Stored data
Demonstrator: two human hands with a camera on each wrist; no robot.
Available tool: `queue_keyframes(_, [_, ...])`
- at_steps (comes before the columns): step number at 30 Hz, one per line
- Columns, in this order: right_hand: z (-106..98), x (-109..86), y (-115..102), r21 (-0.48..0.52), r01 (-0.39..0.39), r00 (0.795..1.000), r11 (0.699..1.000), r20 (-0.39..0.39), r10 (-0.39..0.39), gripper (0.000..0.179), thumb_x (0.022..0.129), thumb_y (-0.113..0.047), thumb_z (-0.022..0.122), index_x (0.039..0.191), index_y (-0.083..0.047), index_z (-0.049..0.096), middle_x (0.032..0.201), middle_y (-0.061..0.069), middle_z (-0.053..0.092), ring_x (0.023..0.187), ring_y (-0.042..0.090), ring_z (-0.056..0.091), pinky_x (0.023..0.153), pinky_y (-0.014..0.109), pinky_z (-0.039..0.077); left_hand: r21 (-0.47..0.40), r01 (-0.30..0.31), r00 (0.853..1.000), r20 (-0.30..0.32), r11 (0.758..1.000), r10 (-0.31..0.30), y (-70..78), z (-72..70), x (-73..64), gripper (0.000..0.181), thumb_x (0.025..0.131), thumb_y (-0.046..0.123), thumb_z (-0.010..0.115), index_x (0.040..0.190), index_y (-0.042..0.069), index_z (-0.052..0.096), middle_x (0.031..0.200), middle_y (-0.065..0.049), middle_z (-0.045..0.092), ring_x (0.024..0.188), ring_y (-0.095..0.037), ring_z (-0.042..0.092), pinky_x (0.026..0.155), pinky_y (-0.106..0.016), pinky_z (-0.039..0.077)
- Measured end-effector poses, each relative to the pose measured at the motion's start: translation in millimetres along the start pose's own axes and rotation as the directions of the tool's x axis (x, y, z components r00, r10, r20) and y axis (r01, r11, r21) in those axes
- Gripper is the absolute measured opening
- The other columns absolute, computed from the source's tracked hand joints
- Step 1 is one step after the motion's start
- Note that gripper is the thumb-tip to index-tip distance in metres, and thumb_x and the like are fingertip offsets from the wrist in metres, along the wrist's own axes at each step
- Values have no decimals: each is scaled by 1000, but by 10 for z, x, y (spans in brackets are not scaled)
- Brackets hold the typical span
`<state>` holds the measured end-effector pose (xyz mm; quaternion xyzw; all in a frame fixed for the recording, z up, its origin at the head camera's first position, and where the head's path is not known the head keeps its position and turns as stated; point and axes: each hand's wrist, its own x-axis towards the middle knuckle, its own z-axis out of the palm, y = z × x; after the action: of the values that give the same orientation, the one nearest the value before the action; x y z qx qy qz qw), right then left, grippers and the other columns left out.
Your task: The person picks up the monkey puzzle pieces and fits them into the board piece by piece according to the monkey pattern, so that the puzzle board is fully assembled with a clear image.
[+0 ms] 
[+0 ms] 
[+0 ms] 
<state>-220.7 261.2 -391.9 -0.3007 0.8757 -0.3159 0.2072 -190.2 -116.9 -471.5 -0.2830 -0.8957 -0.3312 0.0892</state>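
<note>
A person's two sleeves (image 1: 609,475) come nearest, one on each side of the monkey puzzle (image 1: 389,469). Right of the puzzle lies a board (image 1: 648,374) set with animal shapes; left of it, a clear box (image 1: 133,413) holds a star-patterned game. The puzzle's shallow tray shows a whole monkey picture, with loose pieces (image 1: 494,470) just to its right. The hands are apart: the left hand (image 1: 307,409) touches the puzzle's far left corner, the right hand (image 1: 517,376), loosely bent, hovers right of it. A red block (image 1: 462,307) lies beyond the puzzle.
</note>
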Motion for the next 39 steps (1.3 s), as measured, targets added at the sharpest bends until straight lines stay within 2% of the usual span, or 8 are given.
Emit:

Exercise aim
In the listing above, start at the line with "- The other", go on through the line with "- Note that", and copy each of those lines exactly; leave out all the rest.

Reply to the exercise
- The other columns absolute, computed from the source's tracked hand joints
- Step 1 is one step after the motion's start
- Note that gripper is the thumb-tip to index-tip distance in metres, and thumb_x and the like are fingertip offsets from the wrist in metres, along the wrist's own axes at each step

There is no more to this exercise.